By studying the rules of behavior and the relationships between
variables in the information ecology, we can learn better how
to maximize the ecology (i.e., achieve more information at lower
cost). Research in information ecology are developing models of
the WWW, for example, that describe when pages are created or
deleted, and when they are accessed (Pitkow & Pirolli, 1997).
The information ecology perspective can be applied to CSCL forums,
as well. Collaboration forums are a kind of information space.
While the focus in a learning forum is not just information gathering
and consumption, information is being produced (written) and consumed
(read). An understanding of student reading and writing behaviors
from an information ecologies perspective may help us better understand
and better design CSCL environments. Papers that present new tools
for CSCL often do present information ecology statistics in describing
use of the tools (e.g., MFK/Speakeasy (Hsi & Hoadley, 1997),
CoNote (Davis & Huttenlocher, 1995), CoVis (O'Neill, Edelson, Gomez, & D'Amico, 1995)).
In this paper, I describe the information ecology for forums used
in educational settings in two different collaboration tools,
and then contrast these answers with those for other systems.
The results in this paper are based on analysis of 35 collaborative forums, which is over 7000 notes in the collaboration spaces written by 1300 students, teachers, and teaching assistants. These forums are split almost equally between two different kinds of CSCL tools: CaMILE (Guzdial et al., 1996; Guzdial, Turns, Rappin, & Carlson, 1995b) and newsgroups (Taylor, 1996). I also present reading behavior analysis of one forum, and then contrast the findings with those for other information ecologies. The results provide a picture of what is common behavior at a high-level of aggregation and how the difference in tools affects the information ecology of CSCL forums.
The CSCL forums used in these analyses come from two different
sources: class newsgroups used in the College of Computing at
Georgia Tech and CaMILE class discussions from a variety of different
academic units at Georgia Tech. 17 CaMILE discussions and 18 class
newsgroups were analyzed. I first describe the two different kinds
of collaboration tools (summarized in Table 1), and then describe
how the data sets were selected and analyzed.
Newsgroups: Newsgroups are an old form of asynchronous
collaboration support on the Internet.

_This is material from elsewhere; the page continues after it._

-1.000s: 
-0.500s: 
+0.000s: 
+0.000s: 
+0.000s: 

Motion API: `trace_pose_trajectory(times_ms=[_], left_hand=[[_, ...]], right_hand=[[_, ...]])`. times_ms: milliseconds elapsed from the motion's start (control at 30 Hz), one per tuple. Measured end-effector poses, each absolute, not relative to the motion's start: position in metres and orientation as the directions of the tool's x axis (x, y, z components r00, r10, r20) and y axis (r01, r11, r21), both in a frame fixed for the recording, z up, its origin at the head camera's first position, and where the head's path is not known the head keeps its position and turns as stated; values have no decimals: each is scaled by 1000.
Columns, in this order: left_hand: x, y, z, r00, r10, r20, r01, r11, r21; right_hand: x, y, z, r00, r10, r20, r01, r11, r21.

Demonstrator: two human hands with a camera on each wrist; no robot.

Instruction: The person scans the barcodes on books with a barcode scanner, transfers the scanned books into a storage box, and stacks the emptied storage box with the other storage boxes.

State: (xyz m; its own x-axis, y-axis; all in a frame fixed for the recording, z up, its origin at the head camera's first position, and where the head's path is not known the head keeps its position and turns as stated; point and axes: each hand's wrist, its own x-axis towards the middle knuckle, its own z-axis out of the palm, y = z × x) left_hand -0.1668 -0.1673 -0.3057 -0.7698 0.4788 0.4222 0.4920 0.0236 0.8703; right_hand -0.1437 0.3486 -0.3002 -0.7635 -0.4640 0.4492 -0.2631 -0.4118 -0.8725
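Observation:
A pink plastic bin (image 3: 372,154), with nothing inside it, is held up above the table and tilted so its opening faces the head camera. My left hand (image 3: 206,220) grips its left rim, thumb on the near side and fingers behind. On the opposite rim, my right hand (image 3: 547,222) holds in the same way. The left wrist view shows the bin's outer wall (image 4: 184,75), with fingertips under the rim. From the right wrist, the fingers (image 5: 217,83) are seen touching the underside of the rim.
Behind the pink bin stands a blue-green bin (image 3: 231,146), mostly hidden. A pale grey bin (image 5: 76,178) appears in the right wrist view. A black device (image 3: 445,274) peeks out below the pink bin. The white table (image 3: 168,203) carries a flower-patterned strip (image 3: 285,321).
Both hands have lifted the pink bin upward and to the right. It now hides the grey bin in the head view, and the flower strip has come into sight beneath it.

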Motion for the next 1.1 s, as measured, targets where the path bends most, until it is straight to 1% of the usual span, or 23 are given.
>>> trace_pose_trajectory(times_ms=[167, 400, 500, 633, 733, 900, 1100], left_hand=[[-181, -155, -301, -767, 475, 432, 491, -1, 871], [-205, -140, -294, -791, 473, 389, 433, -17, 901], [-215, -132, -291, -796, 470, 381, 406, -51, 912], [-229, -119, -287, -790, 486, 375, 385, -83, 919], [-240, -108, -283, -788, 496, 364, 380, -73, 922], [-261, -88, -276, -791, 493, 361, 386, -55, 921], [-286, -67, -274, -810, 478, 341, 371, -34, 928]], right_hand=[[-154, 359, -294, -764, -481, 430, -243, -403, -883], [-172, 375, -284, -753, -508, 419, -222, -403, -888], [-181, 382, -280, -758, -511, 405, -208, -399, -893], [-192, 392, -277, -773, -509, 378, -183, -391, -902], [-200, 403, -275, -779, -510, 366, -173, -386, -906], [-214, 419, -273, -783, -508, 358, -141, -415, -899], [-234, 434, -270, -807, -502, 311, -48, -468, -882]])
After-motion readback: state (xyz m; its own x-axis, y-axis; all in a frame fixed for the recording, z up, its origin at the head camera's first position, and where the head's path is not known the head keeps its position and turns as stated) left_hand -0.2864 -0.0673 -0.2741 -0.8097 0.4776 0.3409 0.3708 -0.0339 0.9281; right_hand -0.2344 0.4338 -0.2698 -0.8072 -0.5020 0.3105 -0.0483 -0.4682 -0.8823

It has been used for years
to discuss everything from TV shows to the latest computer operating
system. Computers on the Internet that subscribe to a given newsgroup
agree to distribute notes posted by users to the given newsgroup.

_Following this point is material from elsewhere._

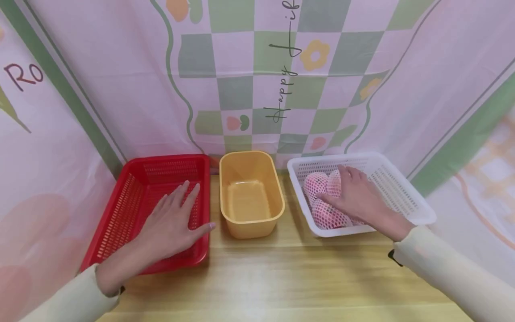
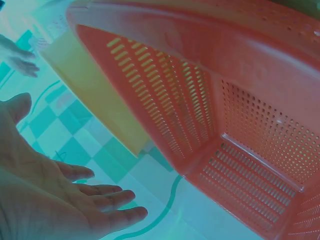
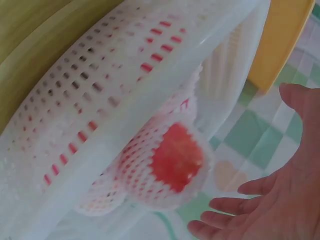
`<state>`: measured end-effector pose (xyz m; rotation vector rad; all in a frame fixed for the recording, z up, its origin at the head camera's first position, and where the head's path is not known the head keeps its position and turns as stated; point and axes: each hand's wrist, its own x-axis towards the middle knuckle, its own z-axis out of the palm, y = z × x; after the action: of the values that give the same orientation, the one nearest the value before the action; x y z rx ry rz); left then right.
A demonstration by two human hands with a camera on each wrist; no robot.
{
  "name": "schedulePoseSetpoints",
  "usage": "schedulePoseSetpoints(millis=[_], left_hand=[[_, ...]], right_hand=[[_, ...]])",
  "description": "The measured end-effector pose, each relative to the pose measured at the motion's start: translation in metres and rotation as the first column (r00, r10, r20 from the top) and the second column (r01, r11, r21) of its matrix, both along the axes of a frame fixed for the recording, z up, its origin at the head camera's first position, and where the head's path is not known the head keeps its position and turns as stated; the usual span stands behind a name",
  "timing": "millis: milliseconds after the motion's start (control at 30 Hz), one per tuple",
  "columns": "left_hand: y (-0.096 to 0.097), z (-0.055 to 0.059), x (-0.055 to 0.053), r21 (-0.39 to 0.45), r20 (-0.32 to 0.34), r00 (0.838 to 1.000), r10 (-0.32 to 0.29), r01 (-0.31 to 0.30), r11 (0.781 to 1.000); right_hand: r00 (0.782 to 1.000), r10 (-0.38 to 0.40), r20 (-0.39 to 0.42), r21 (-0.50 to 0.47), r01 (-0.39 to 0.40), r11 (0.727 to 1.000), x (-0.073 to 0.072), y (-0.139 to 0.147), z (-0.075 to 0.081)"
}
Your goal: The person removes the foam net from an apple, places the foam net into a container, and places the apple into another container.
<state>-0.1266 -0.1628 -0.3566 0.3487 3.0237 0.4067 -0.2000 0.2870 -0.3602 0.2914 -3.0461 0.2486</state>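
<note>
My left hand (image 1: 170,228) is held over the red basket (image 1: 114,223), its fingers spread and nothing in its grasp. In the left wrist view that hand (image 2: 55,195) is beside the slotted basket wall (image 2: 155,95). On the right, my other hand (image 1: 358,197) hovers above a white basket (image 1: 414,201) with fingers extended. Under it lie several round red fruits (image 1: 327,214) in white foam nets, partly hidden by the hand. The right wrist view shows one fruit (image 3: 177,157) with its red skin bare through the net opening, apart from the fingers (image 3: 235,205).
Between the two baskets stands a yellow bin (image 1: 251,201) with nothing inside. All three containers sit on a wooden table (image 1: 257,277). Behind them hangs a checkered, printed cloth (image 1: 235,91), and more cloth (image 1: 48,179) flanks the left side.
</note>
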Motion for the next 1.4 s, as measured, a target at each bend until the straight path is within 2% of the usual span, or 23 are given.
schedulePoseSetpoints(millis=[133, 333, 733, 967, 1167, 1233, 1400], left_hand=[[0.002, 0.002, 0.006, 0.021, -0.001, 1.000, -0.001, 0.001, 1.000], [0.006, 0.003, 0.014, 0.034, -0.008, 1.000, -0.021, 0.021, 0.999], [0.016, 0.004, 0.036, 0.084, -0.032, 0.997, -0.066, 0.068, 0.994], [0.023, 0.004, 0.049, 0.110, -0.030, 0.996, -0.086, 0.089, 0.990], [0.028, 0.001, 0.062, 0.135, -0.119, 0.976, -0.181, 0.197, 0.971], [0.029, 0.000, 0.065, 0.136, -0.130, 0.971, -0.203, 0.220, 0.966], [0.034, -0.002, 0.072, 0.149, -0.083, 0.973, -0.213, 0.224, 0.963]], right_hand=[[0.998, -0.030, 0.061, -0.021, 0.031, 0.999, -0.007, 0.012, -0.001], [0.991, -0.066, 0.115, 0.004, 0.066, 0.998, -0.014, 0.023, 0.000], [0.974, -0.059, 0.219, -0.012, 0.063, 0.998, -0.024, 0.031, -0.008], [0.964, -0.091, 0.250, -0.021, 0.100, 0.995, -0.029, 0.031, -0.012], [0.964, -0.078, 0.253, -0.010, 0.083, 0.996, -0.029, 0.030, -0.013], [0.968, -0.073, 0.242, -0.001, 0.076, 0.997, -0.029, 0.028, -0.014], [0.971, -0.088, 0.223, -0.011, 0.093, 0.996, -0.028, 0.028, -0.016]])
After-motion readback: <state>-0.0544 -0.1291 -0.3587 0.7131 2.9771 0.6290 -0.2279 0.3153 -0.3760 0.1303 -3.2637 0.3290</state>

The newsgroup is thus distributed across multiple machines, which
means that access is improved (if a single machine goes down,
students might be able to access the desired newsgroup from another
news server) but is difficult to track. Notes are threaded
- the newsgroup protocol tracks which notes were composed in response
to other notes.
Users read newsgroup messages using one of many available newsgroup
readers. The interface and even the modality of messages depends
on the newsgroup reader used by an individual, e.g., newer newsgroup
readers permit the composition and reading of newsgroup notes
combining multiple media, but individual participants with a text-only
newsgroup reader do not see the additional media. Most newsgroup
readers, by default, show a note only once-unless the participant
makes an explicit effort, a viewed note will not be shown ever
again (and what that explicit effort is depends on the news reader).
The lack of persistence may make a difference in sustaining discussion-if
a note is not commented upon immediately, it may be difficult
to retrieve for later comment or review.
At Georgia Tech, all College of Computing classes have an associated
newsgroup for use by students to discuss the class, ask and answer
questions, and perhaps interact with the class teacher or teaching
assistants. Other academic units at Georgia Tech also use newsgroups
for class discussions, but not all units and not all classes.

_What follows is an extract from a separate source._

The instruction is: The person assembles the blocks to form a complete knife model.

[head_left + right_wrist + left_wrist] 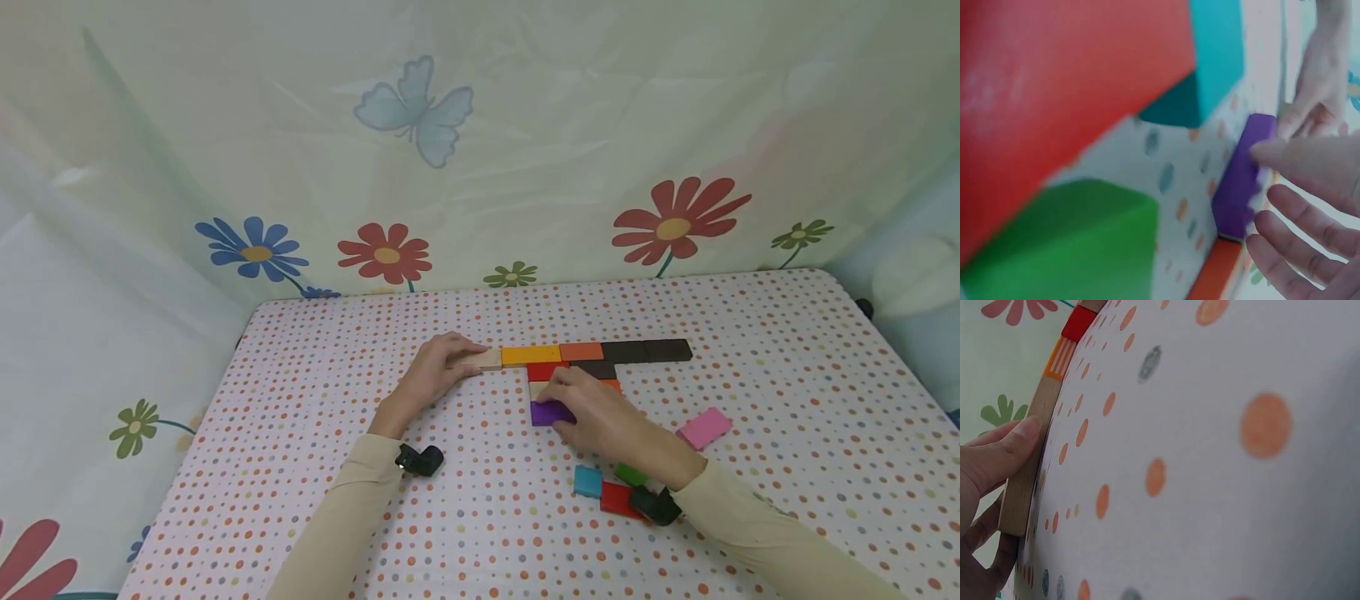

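On my feed a dotted table [300, 467] meets a flowered curtain [540, 125] along its far edge. The left hand [431, 371] pinches a wooden block [1020, 490] at the left end of the row [531, 356]; the right hand [592, 408] pinches a purple block [546, 414] on the near side. I see wide dotted stretches left and right, with a pink block [705, 428] near the right wrist.

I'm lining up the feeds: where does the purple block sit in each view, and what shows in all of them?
Head: the purple block lies right of and below centre, at the fingers of the right hand.
Left wrist: not in this picture.
Right wrist: the purple block is right of centre, end to end with an orange block.
Shared landmark: the left hand, at left wrist's left edge, right wrist's upper right.
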`<state>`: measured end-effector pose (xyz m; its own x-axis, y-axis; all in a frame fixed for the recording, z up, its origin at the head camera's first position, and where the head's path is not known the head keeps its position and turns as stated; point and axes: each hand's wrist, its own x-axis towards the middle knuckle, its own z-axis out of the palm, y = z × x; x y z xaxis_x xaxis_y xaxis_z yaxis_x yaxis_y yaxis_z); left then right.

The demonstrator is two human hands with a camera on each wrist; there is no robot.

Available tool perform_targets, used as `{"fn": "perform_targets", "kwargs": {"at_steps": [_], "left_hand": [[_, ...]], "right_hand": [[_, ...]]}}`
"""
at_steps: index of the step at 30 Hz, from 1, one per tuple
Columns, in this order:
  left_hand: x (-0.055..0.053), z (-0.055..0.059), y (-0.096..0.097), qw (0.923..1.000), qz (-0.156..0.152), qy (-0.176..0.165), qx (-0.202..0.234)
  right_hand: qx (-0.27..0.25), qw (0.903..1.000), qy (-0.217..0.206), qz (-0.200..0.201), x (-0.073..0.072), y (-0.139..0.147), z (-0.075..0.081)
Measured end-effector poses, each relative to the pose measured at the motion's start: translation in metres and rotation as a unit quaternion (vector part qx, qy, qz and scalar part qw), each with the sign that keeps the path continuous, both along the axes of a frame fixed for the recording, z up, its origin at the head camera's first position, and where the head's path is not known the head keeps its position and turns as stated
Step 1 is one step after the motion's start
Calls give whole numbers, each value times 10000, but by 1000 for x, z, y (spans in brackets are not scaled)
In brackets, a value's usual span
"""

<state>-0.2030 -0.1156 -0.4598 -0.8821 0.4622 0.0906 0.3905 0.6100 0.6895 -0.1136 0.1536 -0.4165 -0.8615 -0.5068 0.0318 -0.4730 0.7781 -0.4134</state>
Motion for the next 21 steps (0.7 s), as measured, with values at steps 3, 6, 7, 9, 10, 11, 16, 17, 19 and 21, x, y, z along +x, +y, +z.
{"fn": "perform_targets", "kwargs": {"at_steps": [3, 6, 7, 9, 10, 11, 16, 17, 19, 21], "left_hand": [[0, 1, 1, 10000, -3, -2, -36], [2, 2, 1, 10000, 16, -19, -93], [2, 3, 2, 9999, 23, -16, -124], [3, 4, 2, 9998, 39, -20, -213], [3, 5, 2, 9996, 41, -21, -268], [4, 5, 2, 9994, 40, -6, -338], [5, 10, 5, 9959, -164, 359, -812], [6, 11, 7, 9948, -209, 464, -888], [7, 14, 12, 9922, -315, 707, -977], [10, 19, 19, 9911, -438, 818, -951]], "right_hand": [[-219, 9996, -71, -146, -1, 7, 5], [-455, 9986, -39, -284, -3, 18, 11], [-528, 9981, -29, -312, -3, 23, 13], [-637, 9974, -93, -338, -4, 34, 17], [-664, 9971, -135, -351, -5, 39, 19], [-670, 9969, -167, -369, -4, 45, 20], [-656, 9969, -366, -229, -2, 69, 22], [-641, 9968, -453, -173, -1, 73, 22], [-611, 9953, -756, 2, 2, 79, 21], [-542, 9928, -1039, 243, 5, 84, 19]]}}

Use of newsgroups varies dramatically between classes, but is
rarely a requirement of the class.
CaMILE: CaMILE (Collaborative and Multimedia Interactive
Learning Environment) is an asynchronous collaboration support
designed by me and my colleagues in the EduTech Institute at Georgia
Tech. CaMILE is a Web-based application, where all access is through
a Web browser accessing a single server. The interface is forms-based
and is the same for all users. CaMILE discussions are also threaded,
as in a newsgroup. Unlike a newsgroup, CaMILE threads are persistent-they
are always available to users and do not disappear after viewing.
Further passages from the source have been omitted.